Em um Discurso de 19 de outubro, Biden fez uma ligação direta entre o Hamas e Putin, argumentando que “ambos querem aniquilar completamente uma democracia vizinha”. Porém, na medida em que há uma “aniquilação” em curso na Palestina, ela está a ser levada a cabo por Israel contra os palestinianos. Este tem sido o caso há mais de 70 anos. Estava claro antes de 7 de Outubro, e é ainda mais claro à luz do que aconteceu desde então.
Do ponto de vista do tipo de princípios e valores universais que os líderes ocidentais alegar a aderir, são os palestinianos, e não os israelitas, que devem ser apoiados.

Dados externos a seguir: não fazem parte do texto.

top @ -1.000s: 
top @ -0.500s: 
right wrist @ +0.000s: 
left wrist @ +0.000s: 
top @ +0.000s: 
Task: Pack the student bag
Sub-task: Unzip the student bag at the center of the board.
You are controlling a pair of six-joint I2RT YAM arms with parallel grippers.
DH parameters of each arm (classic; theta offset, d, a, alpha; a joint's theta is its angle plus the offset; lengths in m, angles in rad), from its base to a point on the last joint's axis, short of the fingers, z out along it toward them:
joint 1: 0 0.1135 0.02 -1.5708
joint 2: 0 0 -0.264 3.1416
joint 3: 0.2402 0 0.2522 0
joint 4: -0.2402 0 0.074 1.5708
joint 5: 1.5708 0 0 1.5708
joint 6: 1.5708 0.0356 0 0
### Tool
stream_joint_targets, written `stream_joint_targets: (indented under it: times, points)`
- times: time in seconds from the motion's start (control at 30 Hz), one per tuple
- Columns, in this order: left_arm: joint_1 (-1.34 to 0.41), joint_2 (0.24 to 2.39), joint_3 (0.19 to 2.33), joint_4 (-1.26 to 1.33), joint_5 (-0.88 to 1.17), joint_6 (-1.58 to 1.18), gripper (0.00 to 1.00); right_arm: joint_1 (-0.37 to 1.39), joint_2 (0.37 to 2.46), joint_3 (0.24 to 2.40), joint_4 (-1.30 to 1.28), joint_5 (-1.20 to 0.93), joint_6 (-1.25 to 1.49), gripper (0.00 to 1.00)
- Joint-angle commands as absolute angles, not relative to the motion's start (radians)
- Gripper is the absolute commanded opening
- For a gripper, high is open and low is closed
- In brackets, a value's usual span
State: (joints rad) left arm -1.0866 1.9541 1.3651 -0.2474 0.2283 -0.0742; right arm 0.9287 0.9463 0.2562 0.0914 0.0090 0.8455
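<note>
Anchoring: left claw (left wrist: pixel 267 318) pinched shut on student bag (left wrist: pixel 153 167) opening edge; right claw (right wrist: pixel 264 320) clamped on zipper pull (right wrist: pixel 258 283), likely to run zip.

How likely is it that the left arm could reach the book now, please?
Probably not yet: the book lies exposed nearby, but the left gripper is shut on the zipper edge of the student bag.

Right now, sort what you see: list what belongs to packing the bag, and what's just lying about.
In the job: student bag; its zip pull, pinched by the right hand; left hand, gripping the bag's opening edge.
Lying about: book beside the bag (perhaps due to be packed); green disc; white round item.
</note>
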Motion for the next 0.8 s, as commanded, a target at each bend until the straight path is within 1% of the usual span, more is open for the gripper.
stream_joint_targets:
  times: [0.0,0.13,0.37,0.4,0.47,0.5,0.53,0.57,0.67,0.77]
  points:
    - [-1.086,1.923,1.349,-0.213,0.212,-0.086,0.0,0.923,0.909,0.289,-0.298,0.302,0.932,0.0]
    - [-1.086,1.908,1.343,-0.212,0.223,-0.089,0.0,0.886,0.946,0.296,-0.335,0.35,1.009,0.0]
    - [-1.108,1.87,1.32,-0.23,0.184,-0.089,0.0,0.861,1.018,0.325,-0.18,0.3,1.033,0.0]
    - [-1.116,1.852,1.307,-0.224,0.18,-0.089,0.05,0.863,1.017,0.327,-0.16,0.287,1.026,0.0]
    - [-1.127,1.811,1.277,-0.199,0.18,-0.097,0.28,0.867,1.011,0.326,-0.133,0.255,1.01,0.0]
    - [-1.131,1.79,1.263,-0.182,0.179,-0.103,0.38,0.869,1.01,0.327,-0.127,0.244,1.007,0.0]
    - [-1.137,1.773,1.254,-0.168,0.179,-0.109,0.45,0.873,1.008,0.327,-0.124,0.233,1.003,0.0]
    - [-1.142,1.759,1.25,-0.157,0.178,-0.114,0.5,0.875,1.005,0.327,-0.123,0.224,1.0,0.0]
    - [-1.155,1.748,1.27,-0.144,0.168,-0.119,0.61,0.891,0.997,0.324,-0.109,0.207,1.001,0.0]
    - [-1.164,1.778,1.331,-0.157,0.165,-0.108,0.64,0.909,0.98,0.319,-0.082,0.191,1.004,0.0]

O facto de pessoas como Biden e Albanese terem, em vez disso, apoiado Israel – chegando mesmo ao ponto de bloquear moções apresentadas através das Nações Unidas destinadas a pôr fim ao massacre em Gaza – diz-lhe tudo o que precisa de saber sobre o quão vazios são todos os seus falar de direitos humanos e do “estado de direito internacional” realmente é.
James Plested é editor da Bandeira vermelha.